= Jack Green (critic) =

American literary critic (born 1928)

jack green (the name was spelled with lower-case letters) is the pseudonym of Christopher Carlisle Reid (born 1928), an American literary critic who was a great defender of the work of William Gaddis. Reid—who took the name from a racing form after he quit his job to become a freelance critic—particularly admired Gaddis' 1955 novel The Recognitions, which flopped upon being published. Reid believed that the commercial failure of the hardcover edition of Gaddis' novel was the result of it having been panned by literary critics. Reid's faith in Gaddis was borne out when The Recognitions was chosen as one of TIME magazine's 100 best novels from 1923 to 2005.

(According to literary sleuth Don Foster, an English professor at Vassar College, jack green's name actually is John Carlisle. Carlisle was the son of novelist Helen Grace Carlisle and worked as an actuarial clerk at Metropolitan Life Insurance until 1957, when he quit his job.)

As jack green, Reid started a self-published mimeographed periodical called newspaper in 1957, in which Gaddis is a recurring topic.

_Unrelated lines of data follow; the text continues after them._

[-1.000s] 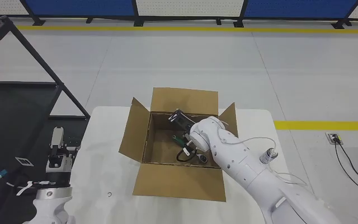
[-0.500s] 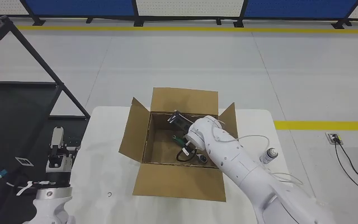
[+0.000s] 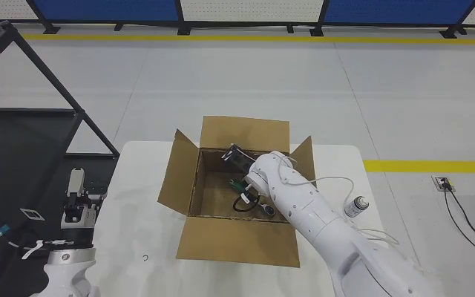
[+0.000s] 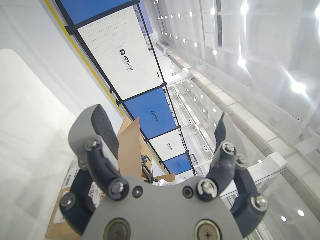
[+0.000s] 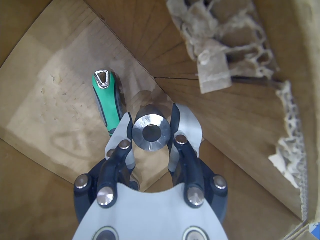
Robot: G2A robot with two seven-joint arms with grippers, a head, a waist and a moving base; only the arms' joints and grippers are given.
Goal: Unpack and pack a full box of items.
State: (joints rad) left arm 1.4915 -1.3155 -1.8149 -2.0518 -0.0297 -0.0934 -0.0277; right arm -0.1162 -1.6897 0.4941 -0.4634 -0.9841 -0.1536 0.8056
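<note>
The right pincer is down inside the box, its two fingers pressed onto the sides of a metal cylinder. The cylinder's long axis runs roughly in line with the fingers. Its flat, bored end faces back toward the wrist and its far end points at the box floor. Whether that far end touches the cardboard cannot be told.

Just beside the cylinder, a green-handled tool lies flat on the box floor. Its long axis is close to parallel with the cylinder's. Its end with the metal loop points away from the pincer, and its near end is hidden behind one finger. Farther off, torn honeycomb paper hangs against a box wall.

From above, the box stands on the white surface with all four flaps folded outward, and the right arm slants into its right half. A can stands upright on the surface, right of the box and apart from it.

The left pincer is off the surface's left edge, well apart from the box. Its fingers are spread wide with nothing between them, and it points upward at the ceiling.
</note>
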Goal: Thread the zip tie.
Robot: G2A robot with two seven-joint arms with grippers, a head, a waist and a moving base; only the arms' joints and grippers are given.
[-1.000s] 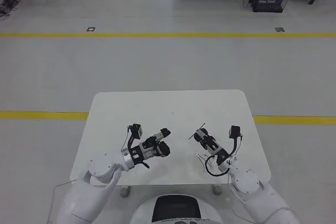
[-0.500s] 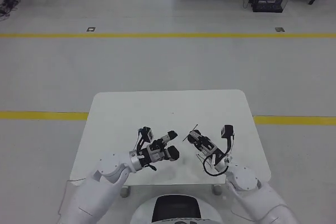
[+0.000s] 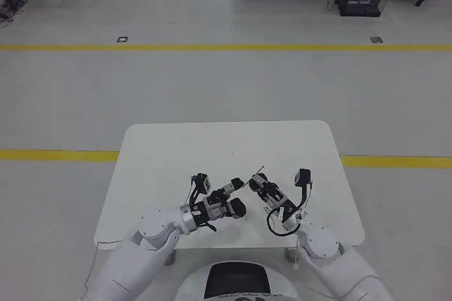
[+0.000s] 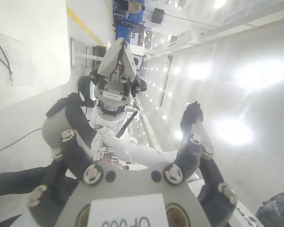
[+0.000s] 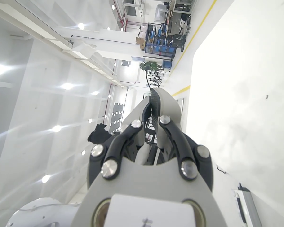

In the first issue, green claimed that The Recognitions was the greatest book of all time. Issue #10 (1960) consisted of a 32-page "quote-précis" of the novel, and in issues 12-14 he published Fire the bastards!, which fiercely denounced the literary critics who, he believed, doomed the novel with their bad reviews. In 1962, he also took out a full-page ad in The Village Voice heralding the paperback edition of The Recognitions (in which he again took a swipe at the critics). Many in the literary scene mistakenly thought "jack green" was a pseudonym for Gaddis himself, while others believed that Gaddis paid for Green's ad.

Green published seventeen issues of newspaper between 1957 and 1965. Though he published a few articles by others, most of the content was his, on a wide variety of topics. In 1979 he published a standalone newspaper no. 18.

In 1992, Dalkey Archive Press published Fire the Bastards! in book form, without green's knowledge or permission (because it was in the Public Domain), with an introduction by Gaddis scholar Steven Moore. Dalkey reissued it in paperback in 2012. The same year, a Spanish translation was published.

He was tangentially involved in the Wanda Tinasky letters imbroglio when one of the letters claimed that Gaddis and Thomas Pynchon were one and the same person. The Tinasky letters had been believed to be the work of Pynchon, but later were shown to be the work of poet Tom Hawkins by Dr. Don Foster, the Vassar English professor who unmasked Joe Klein as the author of Primary Colors.

In 1963, Hawkins self-published a paperback book that sold for $1 entitled Eve, the Common Muse of Henry Miller & Lawrence Durrell, that also addressed Gaddis and green. Hawkins insisted that Gaddis and green were the same person. In the Wanda Tinasky letters published in the 1980s, Hawkins continued to insist that Gaddis and green were one and the same, and also claimed that Gaddis/green had written the works of Pynchon. In 1986, Hawkins as Tinasky again claimed that jack green "...did pretty well in the auctorial line with novels published commercially under the names of William Gaddis and Thomas Pynchon." Foster proved that Hawkins, who was already dead, was Wanda Tinasky via textual analysis.

In addition to fire the bastards!, green wrote and self-published a number of pamphlets, including I'm Going Dancing with Lesly Lesby (1970?); Preliminary Edition (1982); and Snaps (1991), a mélange of book recommendations, “pithy remarks,” criticism of various media ranging from the New York Times to MTV, puns, opinions, jokes, and scenes from Greenwich Village life.

Green's newspaper continued to garner praise in later years. In 1992, novelist Gilbert Sorrentino called it “one of the authentic minor splendors of New York literary life in the late fifties and early sixties.” Steven Clay and Rodney Phillips devote a page to it in A Secret Location on the Lower East Side: Adventures in Writing, 1960-1980; describing it as “part conceptual art, part political tract, and part ’zine,” they write that Green “used his underground tabloid for cultural commentary and deliciously satirical (yet superbly well-documented) assaults against institutionalized publishing and book reviewing in America.” In his best-selling book The Black Swan, Nassim Nicholas Taleb offered Fire the Bastards! as an example of “clustering”: “Green shows clearly how book reviewers anchor on other reviews and reveals powerful mutual influence, even in their wording”—a phenomenon “reminiscent of the herding of financial analysts.”